En el otro lado de la balanza hay que colocar a Francisco Franco. Militar de carrera, nunca ocultó sus simpatías por la derecha, y fue el organizador de la represión en Asturias tras la sublevación contra el gobierno de Lerroux apoyado por la CEDA (Confederación Española de Derechas Autónomas). Su buen trabajo en la represión le valió ser nombrado jefe de las tropas de Marruecos. Tras el triunfo del Frente Popular, militares como Sanjurjo y Mola planearon un golpe militar, aunque dudaban de que Franco se sumara al mismo, El propio Sanjurjo aseguró días antes de morir: “Franco no hará nada porque es un cuco”. Al final se produjo el golpe contra la República y Franco se unió a él. Las muertes de Sanjurjo y Mola, llamados a estar por delante de él en el escalafón, le dejaron como máximo responsable del “bando nacional”. Tras la guerra llegó la posguerra y la dictadura. Cuarenta años en los que el dictador dirigió el Estado español con mano férrea. Dicen que zanjaba las discusiones entre sus ministros con la frase: “Hagan como yo, no se metan en política”.

Manuel de Irujo es un hombre clave en la historia del nacionalismo vasco en general y del PNV en particular. Este navarro de Lizarra, donde nació en 1891, se afilió al PNV en 1908. Con la Guerra Civil en curso, en septiembre de 1936 el presidente de la República Largo Caballero le nombró ministro sin cartera y posteriormente fue responsable de Justicia. En junio de 1937 presentó su dimisión como ministro “ante la situación de indefensión en que se ha dejado a Euzkadi por parte del Gobierno de la República”. Colaborador de Aguirre en el exilio, volvió a Euskadi en marzo de 1977. Senador por Nafarroa y parlamentario de la Comunidad Foral, falleció en enero de 1981.
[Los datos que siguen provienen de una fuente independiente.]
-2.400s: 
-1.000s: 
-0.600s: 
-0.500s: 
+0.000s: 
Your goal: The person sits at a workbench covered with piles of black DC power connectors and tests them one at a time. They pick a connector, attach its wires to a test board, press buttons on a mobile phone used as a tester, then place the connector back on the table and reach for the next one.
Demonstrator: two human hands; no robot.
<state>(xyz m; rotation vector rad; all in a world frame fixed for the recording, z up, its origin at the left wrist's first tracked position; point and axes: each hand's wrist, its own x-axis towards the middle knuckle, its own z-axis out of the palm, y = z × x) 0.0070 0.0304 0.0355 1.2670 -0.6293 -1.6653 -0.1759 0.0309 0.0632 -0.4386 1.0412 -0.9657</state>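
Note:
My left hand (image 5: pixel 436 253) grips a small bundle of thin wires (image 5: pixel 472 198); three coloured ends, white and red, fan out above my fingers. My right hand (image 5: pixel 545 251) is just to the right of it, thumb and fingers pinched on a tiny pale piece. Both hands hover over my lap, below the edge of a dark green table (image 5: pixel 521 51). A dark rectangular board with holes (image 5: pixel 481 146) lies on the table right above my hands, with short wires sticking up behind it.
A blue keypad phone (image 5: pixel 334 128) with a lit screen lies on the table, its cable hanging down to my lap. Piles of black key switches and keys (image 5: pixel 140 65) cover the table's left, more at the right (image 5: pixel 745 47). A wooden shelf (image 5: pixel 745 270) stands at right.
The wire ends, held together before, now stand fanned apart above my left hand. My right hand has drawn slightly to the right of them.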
En Nafarroa también recuerdan muy bien a otro de los rostros de la contienda, el general Emilio Mola Vidal, impulsor del golpe de Estado de 1936 que, tras su fracaso inicial, dio origen a la Guerra Civil. Nombrado jefe del Ejército del Norte, dirigió la represión en los primeros momentos de la Guerra Civil en Euskal Herria y fue clave en el asedio de Gipuzkoa y Bizkaia. Buena prueba de su talante es el edicto firmado por él en los primeros compases de la contienda: “Es necesario crear una atmósfera de terror, hay que dejar sensación de dominio eliminando sin escrúpulos ni vacilación a todo el que no piense como nosotros. Tenemos que causar una gran impresión, todo aquel que sea abierta o secretamente defensor del Frente Popular debe ser fusilado”. El 3 de junio de 1937 Mola fallecía en un accidente aéreo en la localidad burgalesa de Alcocero.

Asturiano de nacimiento y bilbaino de adopción, Indalecio Prieto es una de las figuras clave dentro del socialismo español. Huérfano de padre desde la infancia, su familia se trasladó a Bilbao, donde con 16 años se afilió a la Agrupación Socialista de la capital vizcaina. En plena Guerra Civil fue ministro del Marina y Aire con Largo Caballero y ministro de Defensa Nacional con Juan Negrín. Falleció en Ciudad de México el 12 de febrero de 1962. Sus restos descansan en el Cementerio Civil de Derio.

Dolores Ibarruri La Pasionaria’ el cura Alberto Onaindia o Jesús Galíndez, de cuya desaparición todavía nadie ha respondido, son los otros nombres que completan este grupo de ocho personajes que jalonan, para bien o para mal, la historia de Euskadi y el Estado.